> **ASSIGNMENT**:
Give back each line of the data exactly as it reads, minus the pictures.

--- --- ---

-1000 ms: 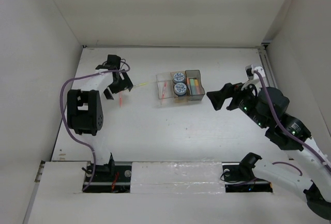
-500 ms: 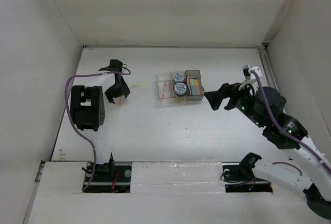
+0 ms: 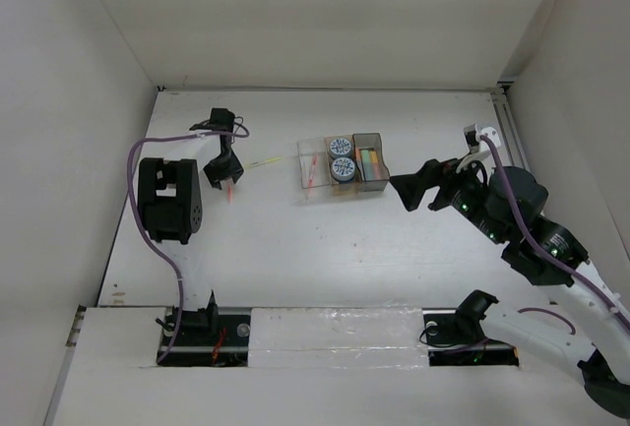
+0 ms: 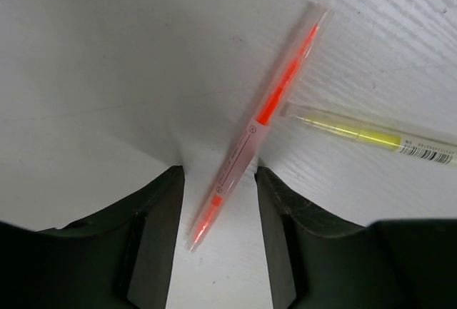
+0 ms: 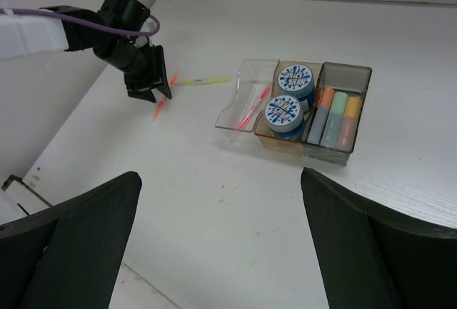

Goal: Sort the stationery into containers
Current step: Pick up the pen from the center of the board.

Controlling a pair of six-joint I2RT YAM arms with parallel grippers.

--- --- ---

> **SOLVED PROBLEM**:
-1000 ms: 
-500 ms: 
+0 ms: 
+0 ms: 
+0 ms: 

Goal: Sort the stationery into containers
Current step: Pick up the pen from the center of the board.

Controlling a pair of six-joint I2RT YAM arms with parallel grippers.

This exercise has been answered in full.